→ **Brief**:
Please filter the data below down to the lines holding the string "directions".

---------- Supplied entries

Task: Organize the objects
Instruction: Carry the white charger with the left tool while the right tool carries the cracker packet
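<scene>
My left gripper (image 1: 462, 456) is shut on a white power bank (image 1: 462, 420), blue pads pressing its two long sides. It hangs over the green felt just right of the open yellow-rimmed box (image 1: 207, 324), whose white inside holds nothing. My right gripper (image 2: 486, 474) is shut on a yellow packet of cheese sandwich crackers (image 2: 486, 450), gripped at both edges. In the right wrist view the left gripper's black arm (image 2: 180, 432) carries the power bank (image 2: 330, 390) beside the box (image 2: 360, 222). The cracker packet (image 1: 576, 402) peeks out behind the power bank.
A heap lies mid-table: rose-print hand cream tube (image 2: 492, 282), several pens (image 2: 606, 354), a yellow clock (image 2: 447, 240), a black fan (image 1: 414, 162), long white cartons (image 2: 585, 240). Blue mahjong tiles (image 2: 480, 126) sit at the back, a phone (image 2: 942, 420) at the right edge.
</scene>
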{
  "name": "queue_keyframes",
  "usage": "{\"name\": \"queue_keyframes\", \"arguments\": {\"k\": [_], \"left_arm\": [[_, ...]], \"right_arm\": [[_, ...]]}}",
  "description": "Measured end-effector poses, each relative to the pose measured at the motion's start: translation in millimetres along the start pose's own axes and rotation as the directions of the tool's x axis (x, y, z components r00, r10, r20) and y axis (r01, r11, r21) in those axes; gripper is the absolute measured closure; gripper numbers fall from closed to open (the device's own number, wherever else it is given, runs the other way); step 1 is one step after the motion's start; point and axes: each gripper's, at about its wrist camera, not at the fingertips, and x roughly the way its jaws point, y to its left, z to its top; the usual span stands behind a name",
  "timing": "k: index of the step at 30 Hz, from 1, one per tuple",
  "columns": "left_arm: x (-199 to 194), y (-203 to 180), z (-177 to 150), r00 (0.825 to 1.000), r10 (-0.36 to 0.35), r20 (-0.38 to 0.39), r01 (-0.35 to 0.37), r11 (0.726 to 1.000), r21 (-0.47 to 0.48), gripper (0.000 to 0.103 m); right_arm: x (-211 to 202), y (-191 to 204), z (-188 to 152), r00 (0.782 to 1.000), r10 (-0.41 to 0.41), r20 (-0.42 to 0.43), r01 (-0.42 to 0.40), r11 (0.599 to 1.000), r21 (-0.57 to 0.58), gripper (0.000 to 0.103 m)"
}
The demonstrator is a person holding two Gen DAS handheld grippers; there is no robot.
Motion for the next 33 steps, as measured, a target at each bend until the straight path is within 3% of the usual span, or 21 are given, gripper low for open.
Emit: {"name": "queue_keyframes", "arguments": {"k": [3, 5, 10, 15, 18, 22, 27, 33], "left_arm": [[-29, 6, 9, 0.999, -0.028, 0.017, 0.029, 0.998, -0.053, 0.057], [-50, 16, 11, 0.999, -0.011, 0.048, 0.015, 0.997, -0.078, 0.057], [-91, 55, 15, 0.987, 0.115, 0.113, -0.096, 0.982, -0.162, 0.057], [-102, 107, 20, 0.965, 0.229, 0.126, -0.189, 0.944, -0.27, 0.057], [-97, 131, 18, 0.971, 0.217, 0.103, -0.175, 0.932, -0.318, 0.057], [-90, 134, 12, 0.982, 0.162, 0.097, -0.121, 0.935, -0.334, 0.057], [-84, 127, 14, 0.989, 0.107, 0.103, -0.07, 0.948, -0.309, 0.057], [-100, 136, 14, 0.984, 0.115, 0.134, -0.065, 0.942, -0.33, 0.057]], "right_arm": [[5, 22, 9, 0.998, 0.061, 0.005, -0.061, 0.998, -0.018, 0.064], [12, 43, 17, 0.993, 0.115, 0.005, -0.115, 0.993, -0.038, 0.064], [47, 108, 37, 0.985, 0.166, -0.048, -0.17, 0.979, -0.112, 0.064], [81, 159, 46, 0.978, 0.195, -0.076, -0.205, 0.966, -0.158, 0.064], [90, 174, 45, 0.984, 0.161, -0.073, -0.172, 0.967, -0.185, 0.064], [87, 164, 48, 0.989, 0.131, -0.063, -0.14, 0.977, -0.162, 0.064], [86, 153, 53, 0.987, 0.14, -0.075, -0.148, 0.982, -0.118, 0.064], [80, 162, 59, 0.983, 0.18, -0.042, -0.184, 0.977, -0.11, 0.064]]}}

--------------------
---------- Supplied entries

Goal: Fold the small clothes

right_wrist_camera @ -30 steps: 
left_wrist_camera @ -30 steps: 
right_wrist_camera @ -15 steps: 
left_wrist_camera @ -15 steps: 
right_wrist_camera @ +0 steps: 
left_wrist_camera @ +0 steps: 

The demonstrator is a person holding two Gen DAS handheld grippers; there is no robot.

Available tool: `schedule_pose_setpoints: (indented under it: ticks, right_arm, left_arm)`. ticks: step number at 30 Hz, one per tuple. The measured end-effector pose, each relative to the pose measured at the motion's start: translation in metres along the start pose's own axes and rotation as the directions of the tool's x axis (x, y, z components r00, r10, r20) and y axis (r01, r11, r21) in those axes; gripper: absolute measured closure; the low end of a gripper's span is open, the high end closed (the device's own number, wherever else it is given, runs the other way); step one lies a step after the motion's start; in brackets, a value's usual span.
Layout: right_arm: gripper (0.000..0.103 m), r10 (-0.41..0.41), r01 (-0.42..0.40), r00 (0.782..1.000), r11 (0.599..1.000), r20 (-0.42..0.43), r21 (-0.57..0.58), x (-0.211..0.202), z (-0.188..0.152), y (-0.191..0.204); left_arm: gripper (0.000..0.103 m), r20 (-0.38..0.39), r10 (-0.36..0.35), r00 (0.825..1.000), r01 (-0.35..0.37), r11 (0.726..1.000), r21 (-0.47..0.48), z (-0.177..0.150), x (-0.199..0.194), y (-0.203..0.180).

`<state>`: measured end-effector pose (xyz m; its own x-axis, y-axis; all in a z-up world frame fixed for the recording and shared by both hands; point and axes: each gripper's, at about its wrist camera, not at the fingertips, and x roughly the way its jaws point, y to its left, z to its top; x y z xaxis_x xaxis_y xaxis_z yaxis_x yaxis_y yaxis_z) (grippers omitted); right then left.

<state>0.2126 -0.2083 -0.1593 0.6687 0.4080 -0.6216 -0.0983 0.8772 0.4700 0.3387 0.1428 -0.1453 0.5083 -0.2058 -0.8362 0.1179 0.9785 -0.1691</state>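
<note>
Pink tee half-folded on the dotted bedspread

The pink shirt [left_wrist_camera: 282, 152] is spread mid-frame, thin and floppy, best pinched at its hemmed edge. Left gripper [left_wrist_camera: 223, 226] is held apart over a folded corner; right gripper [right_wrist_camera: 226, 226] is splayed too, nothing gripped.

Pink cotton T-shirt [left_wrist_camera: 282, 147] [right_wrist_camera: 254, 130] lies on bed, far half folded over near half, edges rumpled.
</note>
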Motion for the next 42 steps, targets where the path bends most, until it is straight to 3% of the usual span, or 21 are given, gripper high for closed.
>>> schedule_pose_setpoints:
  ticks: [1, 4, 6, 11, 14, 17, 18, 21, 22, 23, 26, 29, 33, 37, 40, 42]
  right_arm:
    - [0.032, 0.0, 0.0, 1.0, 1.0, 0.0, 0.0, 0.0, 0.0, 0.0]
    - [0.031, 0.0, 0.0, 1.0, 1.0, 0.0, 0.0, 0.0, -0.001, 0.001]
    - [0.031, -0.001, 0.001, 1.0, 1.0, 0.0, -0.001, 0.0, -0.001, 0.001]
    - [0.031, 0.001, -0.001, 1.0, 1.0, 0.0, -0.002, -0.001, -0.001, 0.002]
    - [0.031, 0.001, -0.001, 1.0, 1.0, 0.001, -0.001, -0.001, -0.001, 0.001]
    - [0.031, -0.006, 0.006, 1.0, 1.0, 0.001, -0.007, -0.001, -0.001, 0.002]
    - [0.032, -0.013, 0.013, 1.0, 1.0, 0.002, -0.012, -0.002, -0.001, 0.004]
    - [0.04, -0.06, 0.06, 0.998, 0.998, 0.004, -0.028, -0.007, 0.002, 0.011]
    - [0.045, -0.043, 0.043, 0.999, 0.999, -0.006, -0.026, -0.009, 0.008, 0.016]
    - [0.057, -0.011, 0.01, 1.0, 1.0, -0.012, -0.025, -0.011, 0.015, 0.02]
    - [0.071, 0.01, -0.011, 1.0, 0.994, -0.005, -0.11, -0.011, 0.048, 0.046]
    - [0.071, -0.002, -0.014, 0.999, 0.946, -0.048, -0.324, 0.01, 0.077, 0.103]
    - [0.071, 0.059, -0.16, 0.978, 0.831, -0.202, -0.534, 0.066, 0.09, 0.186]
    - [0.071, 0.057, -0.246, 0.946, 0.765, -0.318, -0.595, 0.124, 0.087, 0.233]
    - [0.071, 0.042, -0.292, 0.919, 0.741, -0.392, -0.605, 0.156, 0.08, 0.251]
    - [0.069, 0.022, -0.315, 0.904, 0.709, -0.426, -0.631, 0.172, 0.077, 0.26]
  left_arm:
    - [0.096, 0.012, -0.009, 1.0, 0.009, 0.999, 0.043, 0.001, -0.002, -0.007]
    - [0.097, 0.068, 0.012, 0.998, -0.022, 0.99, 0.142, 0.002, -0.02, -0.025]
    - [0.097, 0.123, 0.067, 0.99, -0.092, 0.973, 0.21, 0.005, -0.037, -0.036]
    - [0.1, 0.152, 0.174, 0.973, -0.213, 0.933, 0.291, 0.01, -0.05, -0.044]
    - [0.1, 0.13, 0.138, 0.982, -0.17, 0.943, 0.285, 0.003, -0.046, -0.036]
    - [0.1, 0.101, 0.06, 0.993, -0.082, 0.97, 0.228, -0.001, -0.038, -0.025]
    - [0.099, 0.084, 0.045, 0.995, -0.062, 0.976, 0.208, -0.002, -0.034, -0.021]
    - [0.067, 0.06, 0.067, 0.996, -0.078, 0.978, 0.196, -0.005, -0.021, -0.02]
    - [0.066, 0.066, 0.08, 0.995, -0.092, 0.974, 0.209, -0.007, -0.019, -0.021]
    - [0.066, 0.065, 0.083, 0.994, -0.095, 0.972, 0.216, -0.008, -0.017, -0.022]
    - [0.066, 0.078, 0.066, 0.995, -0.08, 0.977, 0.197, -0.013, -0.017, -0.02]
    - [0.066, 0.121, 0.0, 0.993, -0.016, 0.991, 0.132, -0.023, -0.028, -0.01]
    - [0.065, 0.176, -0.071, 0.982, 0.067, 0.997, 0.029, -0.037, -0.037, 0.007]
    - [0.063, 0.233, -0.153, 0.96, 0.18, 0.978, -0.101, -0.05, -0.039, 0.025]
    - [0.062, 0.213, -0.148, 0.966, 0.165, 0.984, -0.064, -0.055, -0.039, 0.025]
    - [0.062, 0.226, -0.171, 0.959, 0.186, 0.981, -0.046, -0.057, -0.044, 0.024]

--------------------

→ **Output for this task**:
  "description": "Measured end-effector poses, each relative to the pose measured at the motion's start: translation in millimetres along the start pose's own axes and rotation as the directions of the tool's x axis (x, y, z components r00, r10, r20) and y axis (r01, r11, r21) in those axes; gripper is the absolute measured closure; gripper numbers fall from closed to open (the device's own number, wherever else it is given, runs the other way); step 1 is one step after the motion's start; point and axes: each gripper's, at about its wrist camera, not at the fingertips, and x roughly the way its jaws point, y to its left, z to its top; the usual span stands behind a name",
Available tool: `schedule_pose_setpoints: (indented under it: ticks, right_arm, left_arm)`. ticks: step number at 30 Hz, one per tuple. The measured end-effector pose, each relative to the pose measured at the motion's start: translation in metres along the start pose's own axes and rotation as the directions of the tool's x axis (x, y, z components r00, r10, r20) and y axis (r01, r11, r21) in those axes; gripper: absolute measured closure; the low end of a gripper's span is open, the high end closed (the device's own number, wherever else it is given, runs the other way); step one lies a step after the motion's start; in brackets, a value's usual span.

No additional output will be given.